For the listing that follows, give again exactly the lines from the one with "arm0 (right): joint" to the one with "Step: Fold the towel", including both.
↓↓↓
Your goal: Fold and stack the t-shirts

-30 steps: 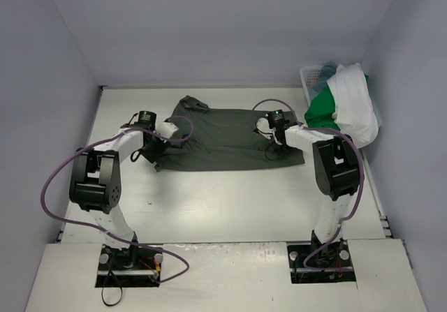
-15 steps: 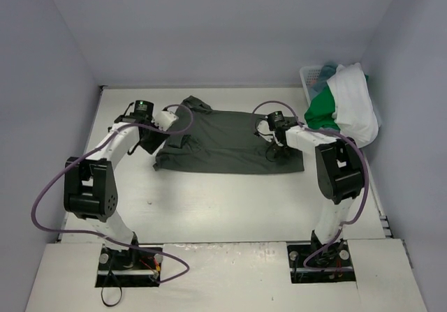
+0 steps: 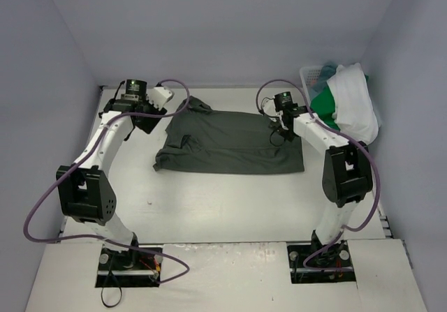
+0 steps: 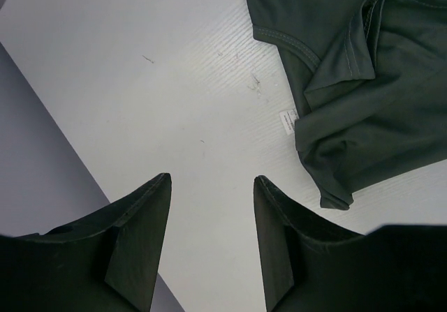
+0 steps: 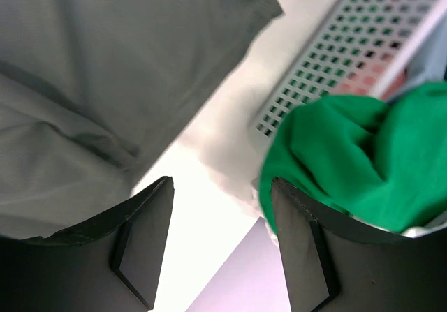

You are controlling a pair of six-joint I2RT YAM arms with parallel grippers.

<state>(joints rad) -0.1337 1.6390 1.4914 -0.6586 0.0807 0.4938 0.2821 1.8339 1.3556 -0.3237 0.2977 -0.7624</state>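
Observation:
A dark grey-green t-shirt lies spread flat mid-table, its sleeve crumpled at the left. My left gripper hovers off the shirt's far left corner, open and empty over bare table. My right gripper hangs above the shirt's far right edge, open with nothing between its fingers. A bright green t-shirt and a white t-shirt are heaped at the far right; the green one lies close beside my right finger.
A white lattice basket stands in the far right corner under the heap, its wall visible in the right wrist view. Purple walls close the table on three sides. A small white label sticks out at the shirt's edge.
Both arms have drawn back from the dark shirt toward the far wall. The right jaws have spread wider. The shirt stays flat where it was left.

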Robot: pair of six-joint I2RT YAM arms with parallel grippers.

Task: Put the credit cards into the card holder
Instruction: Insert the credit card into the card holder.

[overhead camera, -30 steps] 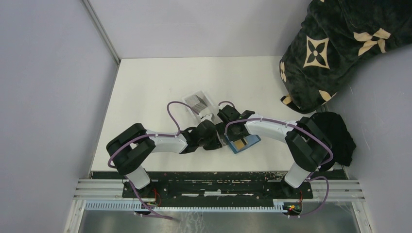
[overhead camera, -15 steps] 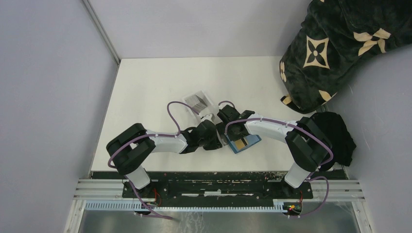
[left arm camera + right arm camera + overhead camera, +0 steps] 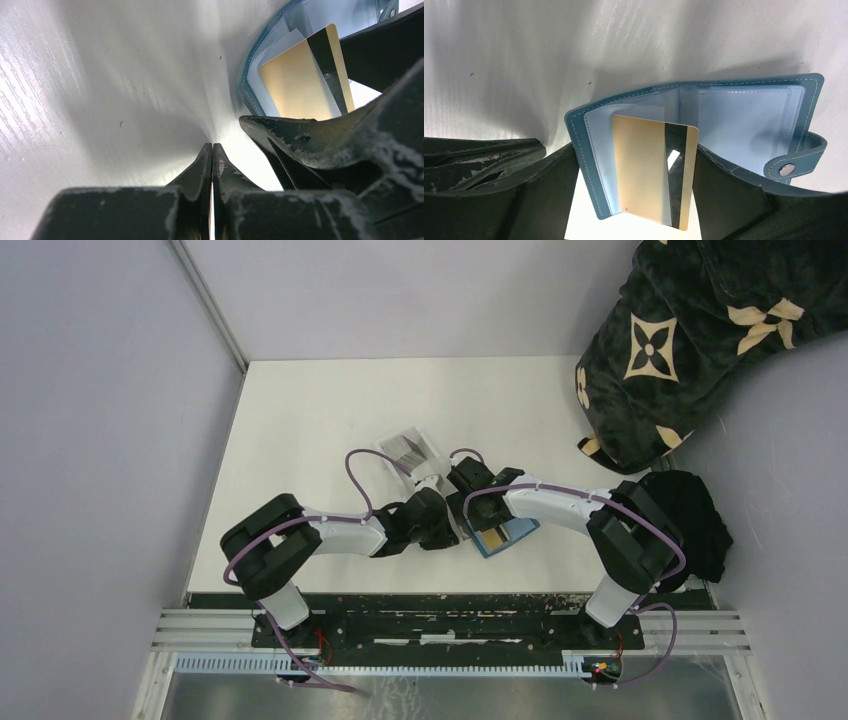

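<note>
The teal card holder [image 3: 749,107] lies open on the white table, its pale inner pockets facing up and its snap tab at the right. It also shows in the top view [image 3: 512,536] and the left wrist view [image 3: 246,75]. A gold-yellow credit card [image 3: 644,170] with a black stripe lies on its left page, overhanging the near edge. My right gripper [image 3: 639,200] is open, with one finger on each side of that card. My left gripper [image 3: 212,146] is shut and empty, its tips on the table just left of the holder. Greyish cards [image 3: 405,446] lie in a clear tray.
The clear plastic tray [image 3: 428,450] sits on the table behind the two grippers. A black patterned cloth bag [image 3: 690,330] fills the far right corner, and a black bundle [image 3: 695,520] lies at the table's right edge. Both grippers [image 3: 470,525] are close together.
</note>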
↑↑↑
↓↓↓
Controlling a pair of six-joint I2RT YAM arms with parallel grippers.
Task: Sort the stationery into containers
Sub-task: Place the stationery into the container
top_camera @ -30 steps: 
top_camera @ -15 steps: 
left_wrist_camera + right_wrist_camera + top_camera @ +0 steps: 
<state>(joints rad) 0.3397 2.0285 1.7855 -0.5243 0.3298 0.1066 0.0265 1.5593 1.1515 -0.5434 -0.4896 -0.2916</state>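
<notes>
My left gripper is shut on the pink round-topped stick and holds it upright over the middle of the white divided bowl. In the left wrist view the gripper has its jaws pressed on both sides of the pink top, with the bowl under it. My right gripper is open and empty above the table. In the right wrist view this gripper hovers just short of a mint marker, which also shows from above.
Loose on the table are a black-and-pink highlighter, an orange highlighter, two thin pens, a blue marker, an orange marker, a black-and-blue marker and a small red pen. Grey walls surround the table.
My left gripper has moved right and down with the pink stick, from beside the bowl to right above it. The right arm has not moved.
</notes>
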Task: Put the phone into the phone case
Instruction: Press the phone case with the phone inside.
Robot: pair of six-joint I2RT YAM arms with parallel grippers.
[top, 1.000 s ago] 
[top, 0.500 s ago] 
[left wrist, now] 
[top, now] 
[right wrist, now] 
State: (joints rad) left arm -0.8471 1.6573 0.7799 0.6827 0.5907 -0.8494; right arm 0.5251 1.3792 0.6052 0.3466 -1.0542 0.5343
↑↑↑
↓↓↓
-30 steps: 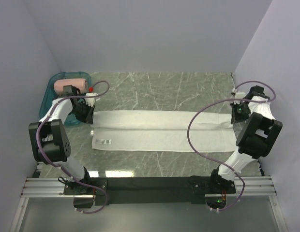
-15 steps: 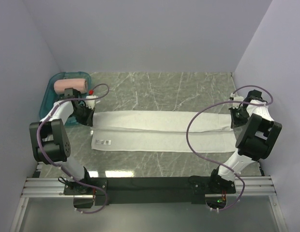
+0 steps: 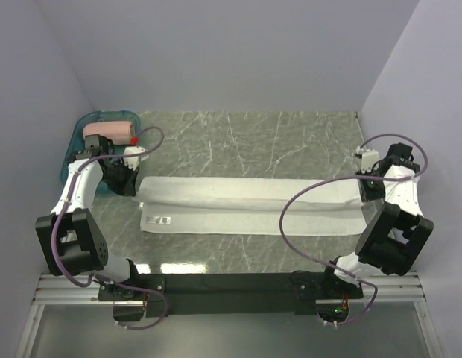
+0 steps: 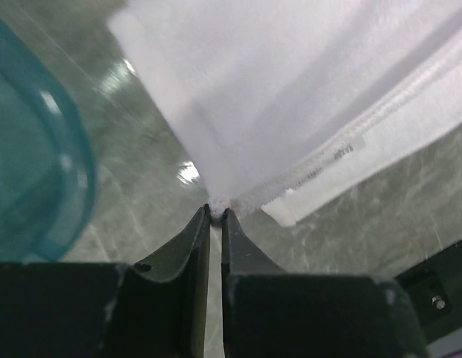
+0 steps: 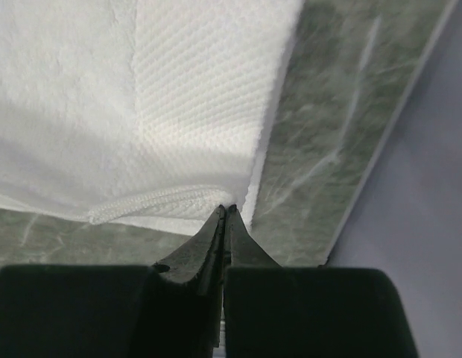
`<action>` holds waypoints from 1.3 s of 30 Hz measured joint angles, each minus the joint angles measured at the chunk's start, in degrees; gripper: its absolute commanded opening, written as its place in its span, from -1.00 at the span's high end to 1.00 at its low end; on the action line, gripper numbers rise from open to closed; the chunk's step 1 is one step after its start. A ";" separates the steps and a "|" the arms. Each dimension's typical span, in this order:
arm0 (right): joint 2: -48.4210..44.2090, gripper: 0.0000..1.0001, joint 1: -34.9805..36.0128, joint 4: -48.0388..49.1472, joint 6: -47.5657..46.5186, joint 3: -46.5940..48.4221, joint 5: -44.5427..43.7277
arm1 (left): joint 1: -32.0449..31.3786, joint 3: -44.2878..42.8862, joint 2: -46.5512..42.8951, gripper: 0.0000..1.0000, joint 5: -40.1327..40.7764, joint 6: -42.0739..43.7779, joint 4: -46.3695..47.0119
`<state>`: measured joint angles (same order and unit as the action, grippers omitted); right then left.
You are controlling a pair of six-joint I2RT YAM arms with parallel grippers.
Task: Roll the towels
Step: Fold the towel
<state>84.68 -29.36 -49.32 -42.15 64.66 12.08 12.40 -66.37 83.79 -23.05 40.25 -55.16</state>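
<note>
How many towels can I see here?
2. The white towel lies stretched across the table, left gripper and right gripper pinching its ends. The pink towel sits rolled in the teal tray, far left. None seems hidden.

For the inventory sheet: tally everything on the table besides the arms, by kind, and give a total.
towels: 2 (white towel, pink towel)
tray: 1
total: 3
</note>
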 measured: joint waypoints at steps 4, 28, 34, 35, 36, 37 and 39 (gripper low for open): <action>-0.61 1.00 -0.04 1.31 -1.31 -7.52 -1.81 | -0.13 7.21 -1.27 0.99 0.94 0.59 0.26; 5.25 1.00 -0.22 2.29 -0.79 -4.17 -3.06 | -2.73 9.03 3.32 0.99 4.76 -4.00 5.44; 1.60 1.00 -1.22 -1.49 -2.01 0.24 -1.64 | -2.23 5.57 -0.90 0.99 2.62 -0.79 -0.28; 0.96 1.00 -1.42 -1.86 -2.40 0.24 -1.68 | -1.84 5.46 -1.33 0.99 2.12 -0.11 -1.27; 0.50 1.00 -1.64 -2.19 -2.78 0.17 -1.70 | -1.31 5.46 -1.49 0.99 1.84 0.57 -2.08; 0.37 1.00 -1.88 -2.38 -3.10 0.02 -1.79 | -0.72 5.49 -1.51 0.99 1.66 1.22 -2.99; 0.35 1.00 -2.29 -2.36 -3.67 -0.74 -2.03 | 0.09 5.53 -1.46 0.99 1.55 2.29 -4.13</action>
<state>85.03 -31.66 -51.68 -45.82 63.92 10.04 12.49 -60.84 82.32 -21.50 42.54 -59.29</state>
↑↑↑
* _TASK SOLUTION_:
arm0 (right): joint 2: -48.4210..44.2090, gripper: 0.0000..1.0001, joint 1: -34.9805..36.0128, joint 4: -48.0388..49.1472, joint 6: -47.5657..46.5186, joint 3: -46.5940..48.4221, joint 5: -44.5427..43.7277
arm1 (left): joint 1: -32.0449..31.3786, joint 3: -44.2878..42.8862, joint 2: -46.5512..42.8951, gripper: 0.0000..1.0000, joint 5: -40.1327..40.7764, joint 6: -42.0739..43.7779, joint 4: -46.3695..47.0119
`<state>`: measured joint angles (same order and unit as the action, grippers omitted); right then left.
You are controlling a pair of six-joint I2RT YAM arms with parallel grippers.
Task: Roll the towels
Step: Fold the towel

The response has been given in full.